Ideally, the sweep frequency rate may be chosen so that the 1/f optical noise in the laser is minimized. As the sweep frequency is increased the measurement time for a single wavelength sweep decreases and hence the noise power integrated over this time reduces. As this noise element drops at a rate of 1/f by using higher sweep speeds the portion of the 1/f noise that is integrated is reduced and the impact of this noise on a measurement system is greatly reduced. For typical DFB lasers when the sweep speed approaches MHz levels the effects of 1/f noise is greatly reduced and can become insignificant to other noise sources in the system.

In another embodiment the sweep frequency rate can be chosen so that the bandwidth of a receiver is minimized so that the integrated noise on the receiver is minimized. As the lorentzian noise of the laser is flat with frequency response, increasing the sweep rate results in a large bandwidth requirement on a measurement system, i.e. if a sweep rate of 1 MHz is used and a bandwidth of 100 MHz is required, doubling the sweep rate will also double the bandwidth requirements, which in turn doubles the receiver noise power due to lorentzian noise.

In a further embodiment the sweep frequency rate is chosen so that FM efficiency is maximized while simultaneously minimizing the power modulation of the output. The FM efficiency of the laser has two regimes, thermal tuning where changing the injected current to the device will change the power dissipated in the device and hence change the material refractive index and the laser wavelength. This thermal effect is strongest at low frequencies and at high frequencies the thermal effects will average out due to the thermal time constant of the material. The second effect is carrier induced refractive index changes. Therefore by changing the current in the laser the refractive index will change and hence the wavelength of the laser.
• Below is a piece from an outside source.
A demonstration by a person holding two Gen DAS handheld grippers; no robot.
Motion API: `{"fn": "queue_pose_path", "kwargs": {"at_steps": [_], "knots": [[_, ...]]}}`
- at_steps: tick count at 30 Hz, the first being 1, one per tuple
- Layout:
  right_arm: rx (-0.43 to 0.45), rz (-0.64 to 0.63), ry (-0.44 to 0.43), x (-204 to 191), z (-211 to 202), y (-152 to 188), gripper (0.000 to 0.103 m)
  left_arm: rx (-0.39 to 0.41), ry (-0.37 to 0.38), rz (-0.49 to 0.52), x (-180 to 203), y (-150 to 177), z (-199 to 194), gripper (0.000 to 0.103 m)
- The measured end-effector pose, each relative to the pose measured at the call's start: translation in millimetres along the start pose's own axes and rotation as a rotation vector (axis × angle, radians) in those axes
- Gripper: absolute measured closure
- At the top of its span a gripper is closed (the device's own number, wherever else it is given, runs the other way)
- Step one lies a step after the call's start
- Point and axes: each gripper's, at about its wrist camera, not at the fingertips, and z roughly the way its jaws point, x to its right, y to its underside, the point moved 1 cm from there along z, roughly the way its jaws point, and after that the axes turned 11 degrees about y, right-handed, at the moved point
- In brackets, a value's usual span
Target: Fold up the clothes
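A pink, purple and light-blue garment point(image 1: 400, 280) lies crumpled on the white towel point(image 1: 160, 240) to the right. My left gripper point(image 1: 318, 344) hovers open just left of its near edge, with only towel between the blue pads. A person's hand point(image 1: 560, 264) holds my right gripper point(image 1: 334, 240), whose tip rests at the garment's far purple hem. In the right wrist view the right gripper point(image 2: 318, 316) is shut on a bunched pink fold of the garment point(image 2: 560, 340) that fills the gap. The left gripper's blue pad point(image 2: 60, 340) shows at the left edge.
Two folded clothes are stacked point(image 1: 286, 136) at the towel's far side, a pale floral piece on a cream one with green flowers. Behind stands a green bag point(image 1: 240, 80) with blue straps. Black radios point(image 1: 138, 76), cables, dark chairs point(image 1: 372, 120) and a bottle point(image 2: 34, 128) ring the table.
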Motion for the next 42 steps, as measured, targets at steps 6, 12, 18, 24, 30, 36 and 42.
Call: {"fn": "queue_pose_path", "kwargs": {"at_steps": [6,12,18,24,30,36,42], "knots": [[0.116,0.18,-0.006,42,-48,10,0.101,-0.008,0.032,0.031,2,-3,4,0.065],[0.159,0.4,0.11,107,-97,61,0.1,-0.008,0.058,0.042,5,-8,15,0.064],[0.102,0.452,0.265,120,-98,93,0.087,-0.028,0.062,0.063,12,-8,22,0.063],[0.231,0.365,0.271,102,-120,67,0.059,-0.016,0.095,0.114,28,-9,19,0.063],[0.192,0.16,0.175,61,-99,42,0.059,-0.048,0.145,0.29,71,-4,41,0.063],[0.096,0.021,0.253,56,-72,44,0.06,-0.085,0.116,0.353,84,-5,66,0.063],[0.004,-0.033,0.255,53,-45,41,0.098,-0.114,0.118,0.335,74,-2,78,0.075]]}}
This effect is constant with frequency.

The thermal and carrier induced refractive index effects of the laser are of opposite sign which means that at certain frequencies they effectively cancel each other out, so by selecting a sweep rate of the laser in this region will minimize the tuning efficiency of the laser, so by selecting a sweep rate high or lower than this cancellation point the efficiency of the laser tuning is maximized and the power variation required to achieve a particular tuning range of the laser is reduced. In typical lasers the frequencies where the thermal and carrier induced refractive index changes cancel is in the region of 100 KHz to 10 MHz.

Preferably the laser module is used as a wavelength swept source in an optical system where the approximately linear part of the sweep is used to measure said optical artefact.

The optical artefact is any one or any combination of the following: a) Fabry Perot Etalon, b) Gas absorption line, c) Fibre bragg grating, d) an interferometer, e) an optical filter.

Optionally a voltage or a current drive signal is applied to the laser.

In another embodiment the temperature of the laser is controlled to provide adjustment of the laser sweep wavelength. A bias point of the laser can be chosen to minimize the output power variation of the laser.

Ideally a reference etalon is used to identify a reference wavelength in the sweep. The reference wavelength is selected so that it is in the center of the wavelength sweep or the module can be configured to select a reference wavelength from a test etalon.

In a further embodiment output power of the laser is normalized by used of a variable attenuator or an optical modulator.

There is also provided a computer program comprising program instructions for causing a computer program to carry out the above method which may be embodied on a record medium, carrier signal or read-only memory.

These as well as other aspects and advantages will become apparent to those of ordinary skill in the art by reading the following detailed description, with reference where appropriate to the accompanying drawings. Further, it is understood that this summary is merely an example and is not intended to limit the scope of the invention as claimed.

BRIEF DESCRIPTION OF THE DRAWINGS

These and other features of the present invention will better understood with reference to the following drawings in which:

FIG. 1 shows an embodiment of the invention

FIG. 2 shows a plot of the wavelength output of the invention.

FIG. 3 shows a frequency plot of the optical noise of the laser which makes up the linewidth of the laser.

FIG. 4 shows the integrated noise on a receiver as a function of the sweep frequency of the laser.

FIG. 5 shows a schematic of a DFB laser.

FIG. 6 shows a typical FM efficiency response of a DFB laser.

FIG. 7 shows a system to measure the wavelength sweep of the laser.

FIG. 8 shows a wavelength measurement of the laser performed by the system shown in FIG. 7.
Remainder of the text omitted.